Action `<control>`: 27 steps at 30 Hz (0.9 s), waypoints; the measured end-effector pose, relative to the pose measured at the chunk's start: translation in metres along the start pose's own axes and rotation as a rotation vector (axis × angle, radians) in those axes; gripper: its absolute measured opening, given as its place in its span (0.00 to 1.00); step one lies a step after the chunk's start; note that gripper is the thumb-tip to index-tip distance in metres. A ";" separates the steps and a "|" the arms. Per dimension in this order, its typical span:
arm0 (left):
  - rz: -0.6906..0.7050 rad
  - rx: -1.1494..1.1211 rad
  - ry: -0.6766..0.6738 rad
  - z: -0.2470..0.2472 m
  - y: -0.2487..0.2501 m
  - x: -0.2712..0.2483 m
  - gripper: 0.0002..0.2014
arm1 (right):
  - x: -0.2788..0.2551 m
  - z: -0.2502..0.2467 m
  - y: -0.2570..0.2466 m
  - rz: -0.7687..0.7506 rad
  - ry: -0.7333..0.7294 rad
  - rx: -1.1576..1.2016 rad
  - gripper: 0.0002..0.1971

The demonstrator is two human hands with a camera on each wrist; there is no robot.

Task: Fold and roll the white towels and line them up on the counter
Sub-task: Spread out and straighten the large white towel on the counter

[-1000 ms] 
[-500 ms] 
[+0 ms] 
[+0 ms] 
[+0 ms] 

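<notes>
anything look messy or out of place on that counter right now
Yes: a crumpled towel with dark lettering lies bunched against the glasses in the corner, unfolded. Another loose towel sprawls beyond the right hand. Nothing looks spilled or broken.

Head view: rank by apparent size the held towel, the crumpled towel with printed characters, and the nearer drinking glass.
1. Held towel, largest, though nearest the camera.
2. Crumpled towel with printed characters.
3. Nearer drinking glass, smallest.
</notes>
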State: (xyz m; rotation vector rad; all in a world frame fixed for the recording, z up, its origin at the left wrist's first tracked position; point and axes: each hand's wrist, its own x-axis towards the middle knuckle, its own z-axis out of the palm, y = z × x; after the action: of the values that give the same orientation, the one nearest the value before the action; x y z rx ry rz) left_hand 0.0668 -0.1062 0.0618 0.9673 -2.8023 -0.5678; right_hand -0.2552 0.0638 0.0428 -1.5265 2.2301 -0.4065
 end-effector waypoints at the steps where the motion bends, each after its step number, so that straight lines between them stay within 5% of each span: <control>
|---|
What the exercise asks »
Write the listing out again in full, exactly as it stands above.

Response for this exercise »
Action `<control>`: 27 steps at 30 Hz (0.9 s), waypoints; the measured end-effector pose, relative to the pose measured at the chunk's start: translation in metres along the start pose's own axes and rotation as a rotation vector (axis × angle, radians) in those axes; gripper: its absolute measured opening, given as its place in its span (0.00 to 1.00); step one lies a step after the chunk's start; note that gripper is the thumb-tip to index-tip distance in metres. A ";" separates the steps and a "|" the arms. Per dimension in this order, its typical span:
arm0 (left):
  - rz: -0.6906..0.7050 rad
  - rx: -1.1494..1.1211 rad
  - ry: -0.6766..0.6738 rad
  - z: -0.2470..0.2472 m
  - y: -0.2487..0.2501 m
  - x: -0.2712..0.2483 m
  - gripper: 0.0002..0.2014
arm1 (right):
  - x: -0.2788..0.2551 m
  - z: -0.2502..0.2467 m
  - y: -0.2570..0.2466 m
  - rz: -0.7687..0.7506 rad
  - ry: -0.7333..0.7294 rad
  - rx: -1.1576..1.2016 rad
  - gripper: 0.0002..0.1971

The demonstrator is two human hands with a camera on each wrist; there is no robot.

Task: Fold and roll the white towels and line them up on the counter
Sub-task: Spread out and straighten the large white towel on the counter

[-1000 ms] 
[-500 ms] 
[+0 ms] 
[+0 ms] 
[+0 ms] 

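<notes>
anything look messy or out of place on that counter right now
Yes: a crumpled towel with dark lettering lies bunched against the glasses in the corner, unfolded. Another loose towel sprawls beyond the right hand. Nothing looks spilled or broken.

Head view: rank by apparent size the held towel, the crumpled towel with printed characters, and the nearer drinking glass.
1. Held towel, largest, though nearest the camera.
2. Crumpled towel with printed characters.
3. Nearer drinking glass, smallest.
</notes>
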State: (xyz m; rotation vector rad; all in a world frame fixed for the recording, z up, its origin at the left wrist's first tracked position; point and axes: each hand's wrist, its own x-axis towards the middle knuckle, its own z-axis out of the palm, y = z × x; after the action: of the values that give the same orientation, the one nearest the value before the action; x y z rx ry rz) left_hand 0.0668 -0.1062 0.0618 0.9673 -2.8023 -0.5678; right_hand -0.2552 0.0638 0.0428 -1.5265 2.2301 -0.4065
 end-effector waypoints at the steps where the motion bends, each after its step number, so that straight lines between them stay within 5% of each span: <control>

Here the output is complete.